16 - What would you like to do that you
haven't yet done?
I’d like to
go to Antarctica; there’s lots of poetry there but not a lot of people get
there.
17 - If you could pick any other
occupation to attempt, what would it be? Or, alternately, what do you think you
would have ended up doing had you not been a writer?
I think
deeply about cinema and about putting people and objects into a space: in a
scene and in an image; trapped in time, in a timing.
For me, film
is the most powerful, complete medium of all art.

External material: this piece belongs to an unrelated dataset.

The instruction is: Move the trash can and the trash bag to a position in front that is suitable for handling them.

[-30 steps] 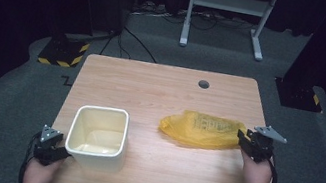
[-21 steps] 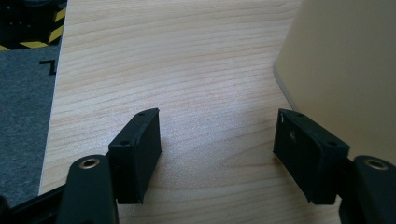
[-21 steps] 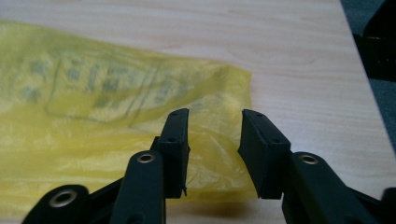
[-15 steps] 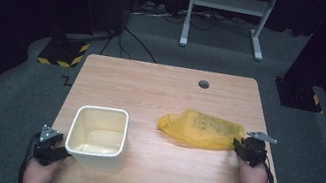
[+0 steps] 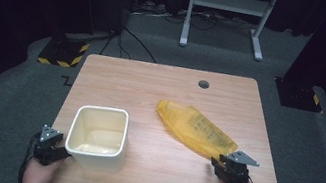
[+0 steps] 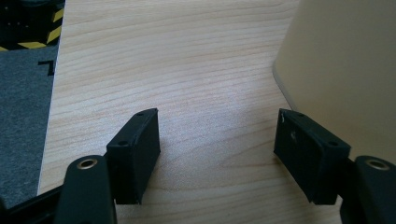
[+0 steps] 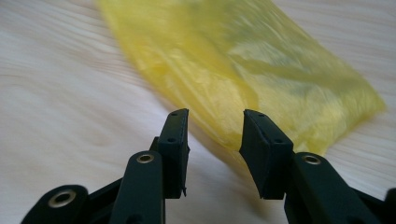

18 - What made you write, as opposed to
doing something else?
It’s an easy
medium to travel with. It’s a lonely medium too. You can write in transit but
you can’t always play guitar or piano—writing is an accessory for me and, it is
accessible in that sense. I can finish a poem with only a few inexpensive
tools.
19 - What was the last great book you
read? What was the last great film?
A few books
that have recently been on my mind: Claudia Rankine’s Citizen; Amiri Baraka’s Blues People; Ernst Meister’s Of Entirety Say the Sentence; Wallless Space;
In Time’s Rift translated by GrahamFoust and Samuel Frederick. I am reading Virginia Woolf’s Orlando, right now.
A few recent
films that have been on my mind: Tangerine
(dir.) Sean S. Baker and written by Baker and Chris Bergoch; Beasts of No Nation (dir.) Cary
Fukunaga.
I find
myself returning and turning to (in no specific order) Rae Armantrout, Paul Celan, Emily Dickinson and Paul Éluard. I keep a copy of Leaves of Grass in the bathroom. What’s not to like about Walt Whitman except that so much of contemporary
American poetry is full of poets doing impressions of Walt Whitman taking
chances.
20 - What are you currently working on?
I am
finishing a manuscript of poems called Grave
Year Soul and working into a novel called The End Of My Life So Far.